EXERCISE DETAILS. Word for word, retype every line of the data.

────────────────────────────────────────

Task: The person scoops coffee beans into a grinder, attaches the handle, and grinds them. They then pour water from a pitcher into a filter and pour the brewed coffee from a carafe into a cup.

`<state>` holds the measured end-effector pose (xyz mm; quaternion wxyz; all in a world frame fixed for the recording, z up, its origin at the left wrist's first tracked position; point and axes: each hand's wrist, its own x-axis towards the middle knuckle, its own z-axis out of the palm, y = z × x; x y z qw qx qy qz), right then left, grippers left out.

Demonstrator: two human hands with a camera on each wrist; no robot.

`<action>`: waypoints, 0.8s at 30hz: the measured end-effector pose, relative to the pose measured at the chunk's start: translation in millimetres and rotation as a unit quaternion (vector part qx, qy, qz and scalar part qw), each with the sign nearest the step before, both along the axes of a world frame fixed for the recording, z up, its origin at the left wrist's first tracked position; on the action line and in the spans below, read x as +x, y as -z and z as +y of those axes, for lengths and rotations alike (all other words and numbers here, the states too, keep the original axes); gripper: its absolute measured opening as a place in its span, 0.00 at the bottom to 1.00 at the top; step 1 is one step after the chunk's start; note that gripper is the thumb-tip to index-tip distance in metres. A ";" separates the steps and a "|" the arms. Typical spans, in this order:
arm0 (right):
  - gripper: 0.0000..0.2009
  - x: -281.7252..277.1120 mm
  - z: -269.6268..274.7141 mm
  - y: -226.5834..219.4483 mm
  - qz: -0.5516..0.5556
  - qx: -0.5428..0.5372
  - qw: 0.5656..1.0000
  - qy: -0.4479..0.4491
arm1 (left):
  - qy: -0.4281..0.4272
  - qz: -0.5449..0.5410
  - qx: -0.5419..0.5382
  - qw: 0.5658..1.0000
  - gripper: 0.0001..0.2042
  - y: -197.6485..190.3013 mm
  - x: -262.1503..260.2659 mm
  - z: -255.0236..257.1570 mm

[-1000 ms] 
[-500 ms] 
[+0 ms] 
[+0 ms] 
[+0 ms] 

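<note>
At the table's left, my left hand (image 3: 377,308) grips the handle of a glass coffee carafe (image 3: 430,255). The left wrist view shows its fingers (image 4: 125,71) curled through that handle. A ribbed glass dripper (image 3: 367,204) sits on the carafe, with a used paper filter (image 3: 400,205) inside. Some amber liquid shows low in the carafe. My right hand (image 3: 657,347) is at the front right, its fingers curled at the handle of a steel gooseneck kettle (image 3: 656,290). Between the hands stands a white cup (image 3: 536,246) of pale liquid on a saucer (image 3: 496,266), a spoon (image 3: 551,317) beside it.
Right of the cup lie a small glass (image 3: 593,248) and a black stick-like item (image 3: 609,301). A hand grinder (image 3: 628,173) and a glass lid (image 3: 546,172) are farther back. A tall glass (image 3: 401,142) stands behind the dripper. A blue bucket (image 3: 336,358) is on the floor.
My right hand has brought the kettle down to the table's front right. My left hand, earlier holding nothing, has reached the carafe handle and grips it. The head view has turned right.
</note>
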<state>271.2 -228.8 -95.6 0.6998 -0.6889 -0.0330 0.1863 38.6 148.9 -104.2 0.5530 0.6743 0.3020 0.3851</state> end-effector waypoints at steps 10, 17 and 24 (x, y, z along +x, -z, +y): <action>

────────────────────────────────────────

OUTPUT OF THE EXERCISE.
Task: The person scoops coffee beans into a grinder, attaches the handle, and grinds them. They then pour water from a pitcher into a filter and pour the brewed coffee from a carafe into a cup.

`<state>` holds the measured end-effector pose (xyz mm; quaternion wxyz; all in a world frame fixed for the recording, z up, its origin at the left wrist's first tracked position; point and axes: each hand's wrist, its own x-axis towards the middle knuckle, its own z-axis out of the palm, y = z × x; x y z qw qx qy qz), right then left, grippers left out.

Demonstrator: two human hands with a camera on each wrist; no robot.

`<action>`: waypoints, 0.8s at 30hz: the measured end-effector pose, relative to the pose measured at the chunk's start: translation in millimetres and rotation as a unit quaternion (vector part qx, qy, qz and scalar part qw), each with the sign nearest the step before, both along the axes of a world frame fixed for the recording, z up, its origin at the left wrist's first tracked position; on the action line and in the spans below, read x as +x, y as -z and z as +y of those axes, for lengths and rotations alike (all other words and numbers here, the states too, keep the original axes); gripper: its absolute measured opening as a place in its span, 0.00 at the bottom to 1.00 at the top; step 1 is one step after the chunk's start; note that gripper is the thumb-tip to index-tip distance in metres. A ";" separates the steps and a "|" the arms. Typical spans, in this order:
arm0 (right):
  - gripper: 0.0000..0.2009
  - x: -281.7252..277.1120 mm
  - z: -269.6268..274.7141 mm
  - y: -226.5834..219.4483 mm
  - qz: -0.5516..0.5556
  - qx: -0.5428..0.5372
  - qw: 0.5656..1.0000
  - qy: -0.4479..0.4491
arm1 (left):
  - qy: -0.4281..0.4272
  - qz: -0.5449..0.5410
  - qx: -0.5419..0.5382
  - qw: 0.5658..1.0000
  - gripper: 0.0001..0.2042
  - y: -197.6485..190.3013 mm
  - x: -262.1503..260.2659 mm
  - z: -255.0236..257.1570 mm

[-1000 ms] 
[-500 ms] 
[+0 ms] 
[+0 ms] 
[+0 ms] 

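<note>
At the table's left, my left hand (image 3: 377,308) grips the handle of a glass coffee carafe (image 3: 430,255). The left wrist view shows its fingers (image 4: 125,71) curled through that handle. A ribbed glass dripper (image 3: 367,204) sits on the carafe, with a used paper filter (image 3: 400,205) inside. Some amber liquid shows low in the carafe. My right hand (image 3: 657,347) is at the front right, its fingers curled at the handle of a steel gooseneck kettle (image 3: 656,290). Between the hands stands a white cup (image 3: 536,246) of pale liquid on a saucer (image 3: 496,266), a spoon (image 3: 551,317) beside it.
Right of the cup lie a small glass (image 3: 593,248) and a black stick-like item (image 3: 609,301). A hand grinder (image 3: 628,173) and a glass lid (image 3: 546,172) are farther back. A tall glass (image 3: 401,142) stands behind the dripper. A blue bucket (image 3: 336,358) is on the floor.
My right hand has brought the kettle down to the table's front right. My left hand, earlier holding nothing, has reached the carafe handle and grips it. The head view has turned right.
</note>
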<state>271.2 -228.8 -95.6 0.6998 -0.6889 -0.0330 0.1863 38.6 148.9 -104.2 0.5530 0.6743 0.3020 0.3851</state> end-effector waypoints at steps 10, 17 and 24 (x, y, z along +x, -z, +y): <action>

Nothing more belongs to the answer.